Pakistan has a 0.02% weight in the MSCI Emerging Markets Index, according to data compiled by Bloomberg.

“Only three stocks – Lucky Cement Limited, MCB Bank Limutes and Habib Bank Limited are included in the MSCI Pakistan index, but none of them have met the criteria for size or liquidity since November 2019,” MSCI said. .

The MSCI EM index has three constituents from Pakistan, while the MSCI FM index is simulated to have four constituents – OGDC being the additional constituent, according to the MSCI statement.

Not a surprise

“The MSCI EM Small Cap Index has 13 components from Pakistan, while the MSCI FM Small Cap Index is simulated to have 19 components – with INDU, BAHL, ABOT, NBP, SYS and PKGS being the additional components”, a- he added.

Samiullah Tariq, head of research at Pakistan Kuwait Investment Company, said MSCI’s move came as no surprise to the market.

“The move is in line with expectations due to the decline in market capitalization after inclusion in the emerging markets index, Pakistan’s dollar market capitalization declined as the stock index tracked the depreciation of the currency “said Tariq. Khaleej weather Wednesday.

Beneficial for Pakistan

Market experts said that the MSCI stock will benefit Pakistan as it will have a greater presence on the MSCI Frontier Markets Index. However, an exit of funds from the market is expected as foreign investors are likely to withdraw up to $ 150 million from their KSE-100 index investment.

“Based on Pakistan’s weight of 0.02% and global emerging market liabilities under management estimated at $ 400-500 billion, we estimate the investments of EM passive funds in Pakistan at $ 125- $ 175 million. dollars, where about $ 75-100 million is likely. invested in major emerging equities while $ 50-75 million is potentially parked in emerging small-cap equities, ”the statement said.

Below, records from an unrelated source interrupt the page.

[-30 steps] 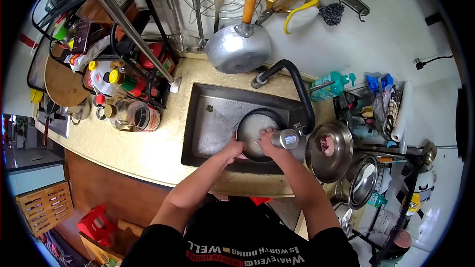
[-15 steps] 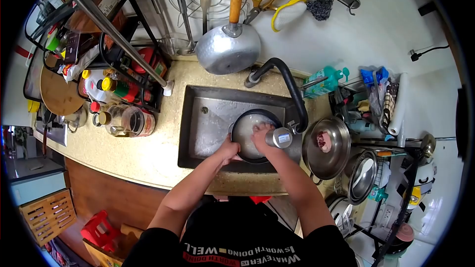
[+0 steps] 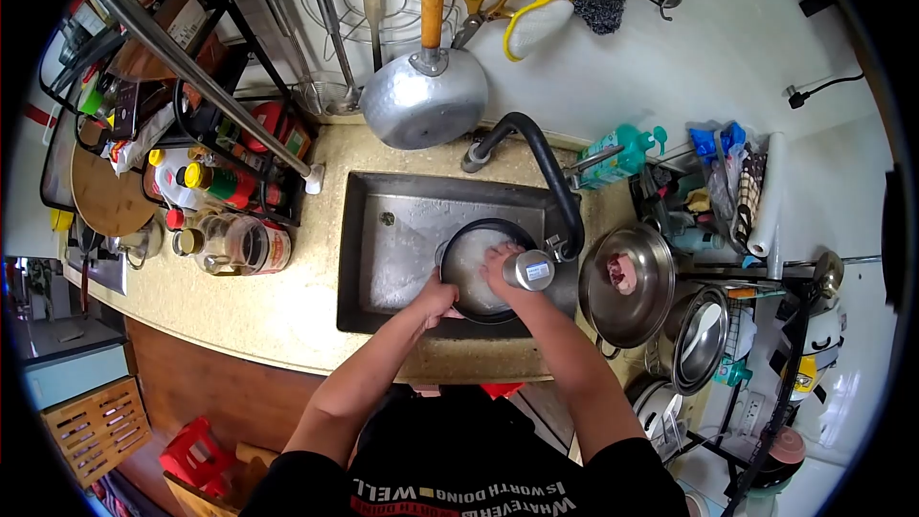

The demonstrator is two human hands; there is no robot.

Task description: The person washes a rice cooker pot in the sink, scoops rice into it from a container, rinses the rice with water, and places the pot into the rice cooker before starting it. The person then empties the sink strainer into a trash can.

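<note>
A dark-rimmed pot sits in the right part of the metal sink, with cloudy whitish liquid inside it. My left hand is closed on the pot's left side, near its loop handle. Inside the pot, my right hand has its fingers apart at the cloudy liquid, and the fingertips are partly hidden. The faucet's silver spray head hangs just over my right wrist and covers part of that hand. What lies on the pot's bottom cannot be made out.
Right of the sink stands a steel pan with a piece of raw meat. Beside it is a steel pot holding a white spoon. The black faucet arches over the sink. Bottles and jars crowd the left counter.
The view has shifted slightly, so the scene sits a little further left. My right hand has moved slightly within the pot; my left hand keeps its hold.
</note>
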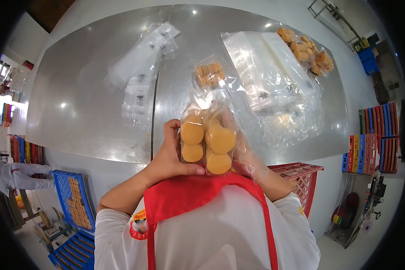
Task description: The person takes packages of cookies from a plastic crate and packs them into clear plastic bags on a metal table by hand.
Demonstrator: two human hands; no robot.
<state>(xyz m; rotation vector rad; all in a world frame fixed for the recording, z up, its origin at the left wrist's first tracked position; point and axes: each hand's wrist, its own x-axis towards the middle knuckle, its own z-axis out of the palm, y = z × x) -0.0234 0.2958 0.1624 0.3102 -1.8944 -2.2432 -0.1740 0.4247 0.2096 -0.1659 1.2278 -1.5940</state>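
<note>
In front of the red apron, two clear packets of round tan biscuits stand side by side: a left packet and a right packet. Loose clear plastic spreads above and around them. My left hand is wrapped round the left packet's outer side, its thumb along the bottom edge. On the other side my right hand closes against the right packet, seen only through crinkled plastic, with its fingertips partly hidden. Just beyond lies another bag of biscuits on the steel table.
Flat empty plastic bags lie at the table's left. A larger stack of clear bags and more bagged biscuits are at the right. A red crate stands by my right elbow, blue crates at the lower left.
</note>
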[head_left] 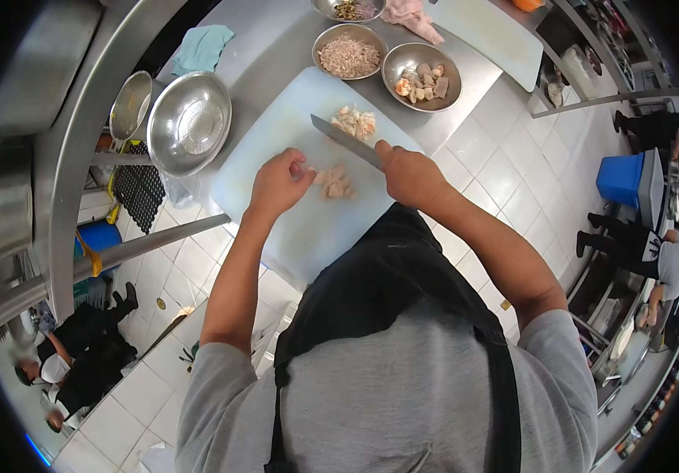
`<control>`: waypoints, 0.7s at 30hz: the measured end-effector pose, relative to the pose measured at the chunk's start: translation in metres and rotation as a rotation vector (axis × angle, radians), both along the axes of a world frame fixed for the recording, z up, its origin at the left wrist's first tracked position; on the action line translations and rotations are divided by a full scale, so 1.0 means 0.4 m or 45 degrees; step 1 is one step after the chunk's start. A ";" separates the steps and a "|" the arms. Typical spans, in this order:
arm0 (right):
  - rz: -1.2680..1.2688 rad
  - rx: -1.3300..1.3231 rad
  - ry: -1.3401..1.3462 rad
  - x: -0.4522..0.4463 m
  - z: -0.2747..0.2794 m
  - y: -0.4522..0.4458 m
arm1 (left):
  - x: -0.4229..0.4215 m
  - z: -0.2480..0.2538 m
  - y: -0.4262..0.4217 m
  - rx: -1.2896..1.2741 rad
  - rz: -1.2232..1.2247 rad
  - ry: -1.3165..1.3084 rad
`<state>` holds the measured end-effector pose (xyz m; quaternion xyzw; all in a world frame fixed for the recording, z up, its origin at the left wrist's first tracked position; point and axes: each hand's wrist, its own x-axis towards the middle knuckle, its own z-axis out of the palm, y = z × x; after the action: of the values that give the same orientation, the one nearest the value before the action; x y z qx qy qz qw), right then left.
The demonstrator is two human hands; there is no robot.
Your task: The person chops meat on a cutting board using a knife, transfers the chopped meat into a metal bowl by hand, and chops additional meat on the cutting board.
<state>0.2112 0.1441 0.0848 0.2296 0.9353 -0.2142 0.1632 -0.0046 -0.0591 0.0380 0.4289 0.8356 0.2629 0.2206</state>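
Note:
My right hand is wrapped round the handle of a kitchen knife, its blade pointing up and left over a pale cutting board. Just beyond the blade lies a small heap of chopped white and orange pieces, perhaps seafood. My left hand has its fingers curled in at the left of some pale, cut chunks. Its thumb is close to the nearest chunk; whether anything is between the fingers is hidden.
Behind the board stand a metal bowl of finely diced pieces and a metal bowl of larger chunks. A perforated metal bowl is at the left, near a teal cloth. Another board lies back right. Other people work at both sides.

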 end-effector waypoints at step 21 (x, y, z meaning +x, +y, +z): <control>0.051 0.123 0.087 0.012 0.031 -0.028 | 0.048 -0.091 0.100 0.371 0.020 0.042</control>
<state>0.2160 0.1330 0.0971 0.2112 0.9539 -0.1734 0.1242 0.0148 -0.0193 0.0015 0.4542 0.7954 0.3760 0.1403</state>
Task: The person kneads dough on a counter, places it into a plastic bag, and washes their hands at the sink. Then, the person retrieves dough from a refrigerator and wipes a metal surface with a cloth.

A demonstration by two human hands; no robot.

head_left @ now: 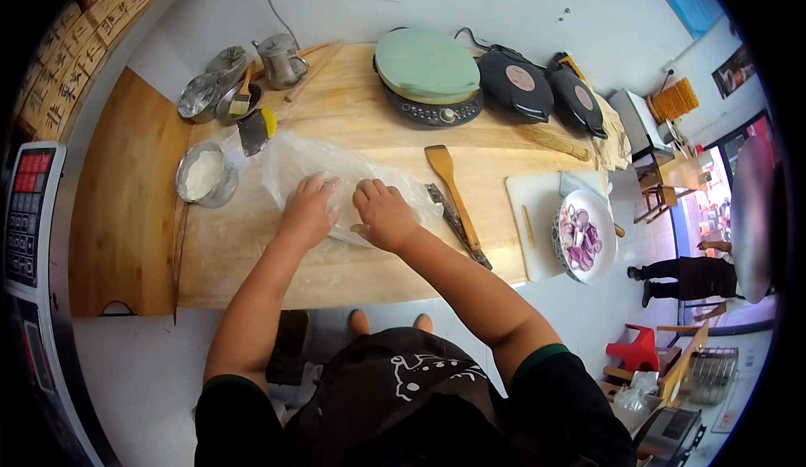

According to the MSCI simulation, Pakistan is likely to have a weight of 1.9% in the MSCI FM index and 5.5% in the MSCI FM 100 index (at the time of the upgrade from Pakistan to MSCI FM’s EM in 2017, Pakistan’s weight in MSCI FM 100 index was around 8.5 percent).

“It is difficult to assess the flows against FM due to the lack of data availability, however, we estimate the potential investment of FM funds to be $ 100-150 million, of which $ 75-100 million. dollars maybe in the main constituents. mentioning that some of the active FM funds have invested in Pakistan even though it is classified as an ME, “the statement said.

According to a note from Topline Research, potential entries and exits remain preliminary estimates and could largely be offset.

“We believe that relocating to the frontier market of the emerging market may prove beneficial to Pakistan in terms of reduced overseas sales. Foreigners have sold shares worth $ 730 million (net) since. on December 31, 2019 and have sold shares worth $ 159 million (net) this year already. rebalancing, ”he added.

Muzaffar Rizvi

Editor-in-Chief / Editor-in-Chief of Khaleej Times is a well-connected journalist and economic and financial commentator. He has worked in mainstream journalism since 1997, covering the economy and key sectors of the UAE. He holds a graduate degree in economics and has won numerous awards for authentic and insightful reporting on global and regional business and economic trends.